Edit the macro and place a control parameter anywhere on the canvas

 

BatchPDF.jpg

 

 

 

Then go to view>interface designer and specify output schema will change.

 

BatchPDF2.jpg

Atom

Any way for this to work on PDFs with multiple pages?  I'm only able to pull page one

Alteryx
Alteryx

@barry my original post of the macro should work with multiple pages automatically.

 

Please drop me a direct message if it does not work. 

 

Kind regards

 

Shaan

Alteryx
Alteryx

@ShaanM fantastic way to do this!

Quasar

@ShaanM we've used your macro as a base for so many things. Thanks!

 

Did you ever get a chance into looking at reading in image in PDFs?

Alteryx Certified Partner

Hi @ShaanM,

 

Great PDF Parse tool, thanks!!

 

However, I couldn't make reading multiple PDF files work by following your batch macro instructions.

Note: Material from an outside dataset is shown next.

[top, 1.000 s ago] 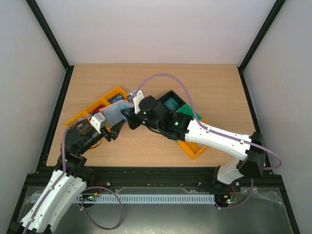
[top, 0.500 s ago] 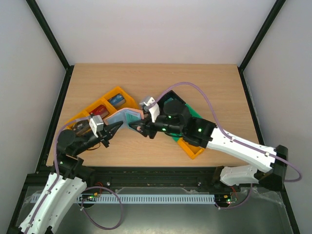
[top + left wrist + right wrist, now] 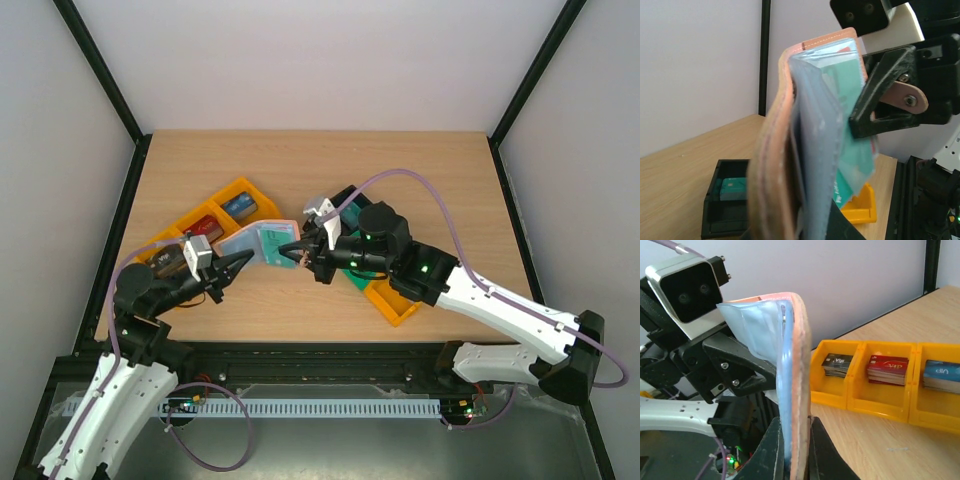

In my workflow,  I just want to scrap 2 PDF files by inputting the filenames with path in the Text Input tool.  So how should I config the batch macro?  Should I input the GroupBy fields in the config of that batch macro?

 

If I don't input the GroupBy fields, I've got an Error: PDFParserBatch (16): Record #1: Tool #2: Error in file(con, "rb") : invalid 'description' argument

NoGroupBy.png

 

 

If I input the GroupBy fields, the macro can only parse 1 file.

WithGroupBy.png

 

Please give me some advice, thanks very much!!

 

Alteryx Certified Partner
Alteryx Certified Partner

@kelvinlaw, here is another tool you could try which does a similar thing, and by default is set up as a batch macro to process multiple files within a directory.

 

https://gallery.alteryx.com/#!app/PDF-Input/5b685aff0462d710907f7a3b

 

Ben

Alteryx Certified Partner

Hi @BenMoss,

 

Thanks for your prompt reply.  Would you mind telling me the link of the tool that you mentioned in your post?

Alteryx
Alteryx

@kelvinlaw

 

I have edited my original post and added in a batch example

 

hope this helps you

Alteryx Certified Partner
Alteryx Certified Partner

@kelvinlaw that was stupid of me! Have amended the post!

 

Ben

Alteryx
Alteryx

@kelvinlaw

 

I think the group by option is the one you need. The issue you have is that there isnt anything downstream of the batch macro.

 

If you add a browse tool or something else downstream of the batch macro I think you will find it will then batch.

 

It's a "feature" of using the browse anywhere rather than having tools downstream. Alteryx tries to be efficient and only process what's needed, AKA one batch for you to see in your browse anywhere sample.

Meteoroid

It works perfectly. Much appreciated.. Thank You so much.